*WHAT YOU SHOULD DO*
Where a line looks odd, keep it as it is and transcribe all the material.

*INFORMATION SHOWN*

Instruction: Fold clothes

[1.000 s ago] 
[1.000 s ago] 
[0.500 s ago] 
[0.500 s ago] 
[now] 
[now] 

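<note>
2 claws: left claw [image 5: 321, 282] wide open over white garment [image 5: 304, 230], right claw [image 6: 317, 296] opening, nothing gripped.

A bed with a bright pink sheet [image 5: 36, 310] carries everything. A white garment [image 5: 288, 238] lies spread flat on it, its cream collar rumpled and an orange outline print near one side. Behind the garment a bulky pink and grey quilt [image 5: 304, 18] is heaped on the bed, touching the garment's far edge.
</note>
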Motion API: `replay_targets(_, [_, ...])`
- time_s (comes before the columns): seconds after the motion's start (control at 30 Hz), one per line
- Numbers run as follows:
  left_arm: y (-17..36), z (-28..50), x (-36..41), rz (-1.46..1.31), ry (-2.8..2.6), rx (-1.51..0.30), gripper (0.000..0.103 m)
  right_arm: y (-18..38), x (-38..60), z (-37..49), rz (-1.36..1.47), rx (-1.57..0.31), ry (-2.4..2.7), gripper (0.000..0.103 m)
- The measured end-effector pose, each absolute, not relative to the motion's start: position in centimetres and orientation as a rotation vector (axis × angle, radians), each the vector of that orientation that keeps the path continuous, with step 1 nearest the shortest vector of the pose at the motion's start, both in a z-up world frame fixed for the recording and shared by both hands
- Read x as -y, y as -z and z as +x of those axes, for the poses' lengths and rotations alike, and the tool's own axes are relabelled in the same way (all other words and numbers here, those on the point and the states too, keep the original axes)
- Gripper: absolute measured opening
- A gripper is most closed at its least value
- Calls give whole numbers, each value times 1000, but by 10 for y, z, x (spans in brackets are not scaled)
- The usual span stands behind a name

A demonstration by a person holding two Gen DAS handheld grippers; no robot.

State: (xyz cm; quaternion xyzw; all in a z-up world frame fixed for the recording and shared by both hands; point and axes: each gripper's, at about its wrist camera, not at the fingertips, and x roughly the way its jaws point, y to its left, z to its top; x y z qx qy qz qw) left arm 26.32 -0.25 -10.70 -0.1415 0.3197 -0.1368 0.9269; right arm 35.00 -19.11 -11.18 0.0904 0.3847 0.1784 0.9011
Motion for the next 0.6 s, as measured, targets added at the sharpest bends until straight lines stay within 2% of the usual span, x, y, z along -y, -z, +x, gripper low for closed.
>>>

*TASK RESPONSE*
Instruction: Fold clothes

[1.000 s ago] 
[1.000 s ago] 
[0.500 s ago] 
[0.500 s ago] 
[now] 
[now] 

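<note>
2 claws: left claw [image 5: 321, 282] wide open over white garment [image 5: 304, 230], right claw [image 6: 317, 296] opening, nothing gripped.

A bed with a bright pink sheet [image 5: 36, 310] carries everything. A white garment [image 5: 288, 238] lies spread flat on it, its cream collar rumpled and an orange outline print near one side. Behind the garment a bulky pink and grey quilt [image 5: 304, 18] is heaped on the bed, touching the garment's far edge.
</note>
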Motion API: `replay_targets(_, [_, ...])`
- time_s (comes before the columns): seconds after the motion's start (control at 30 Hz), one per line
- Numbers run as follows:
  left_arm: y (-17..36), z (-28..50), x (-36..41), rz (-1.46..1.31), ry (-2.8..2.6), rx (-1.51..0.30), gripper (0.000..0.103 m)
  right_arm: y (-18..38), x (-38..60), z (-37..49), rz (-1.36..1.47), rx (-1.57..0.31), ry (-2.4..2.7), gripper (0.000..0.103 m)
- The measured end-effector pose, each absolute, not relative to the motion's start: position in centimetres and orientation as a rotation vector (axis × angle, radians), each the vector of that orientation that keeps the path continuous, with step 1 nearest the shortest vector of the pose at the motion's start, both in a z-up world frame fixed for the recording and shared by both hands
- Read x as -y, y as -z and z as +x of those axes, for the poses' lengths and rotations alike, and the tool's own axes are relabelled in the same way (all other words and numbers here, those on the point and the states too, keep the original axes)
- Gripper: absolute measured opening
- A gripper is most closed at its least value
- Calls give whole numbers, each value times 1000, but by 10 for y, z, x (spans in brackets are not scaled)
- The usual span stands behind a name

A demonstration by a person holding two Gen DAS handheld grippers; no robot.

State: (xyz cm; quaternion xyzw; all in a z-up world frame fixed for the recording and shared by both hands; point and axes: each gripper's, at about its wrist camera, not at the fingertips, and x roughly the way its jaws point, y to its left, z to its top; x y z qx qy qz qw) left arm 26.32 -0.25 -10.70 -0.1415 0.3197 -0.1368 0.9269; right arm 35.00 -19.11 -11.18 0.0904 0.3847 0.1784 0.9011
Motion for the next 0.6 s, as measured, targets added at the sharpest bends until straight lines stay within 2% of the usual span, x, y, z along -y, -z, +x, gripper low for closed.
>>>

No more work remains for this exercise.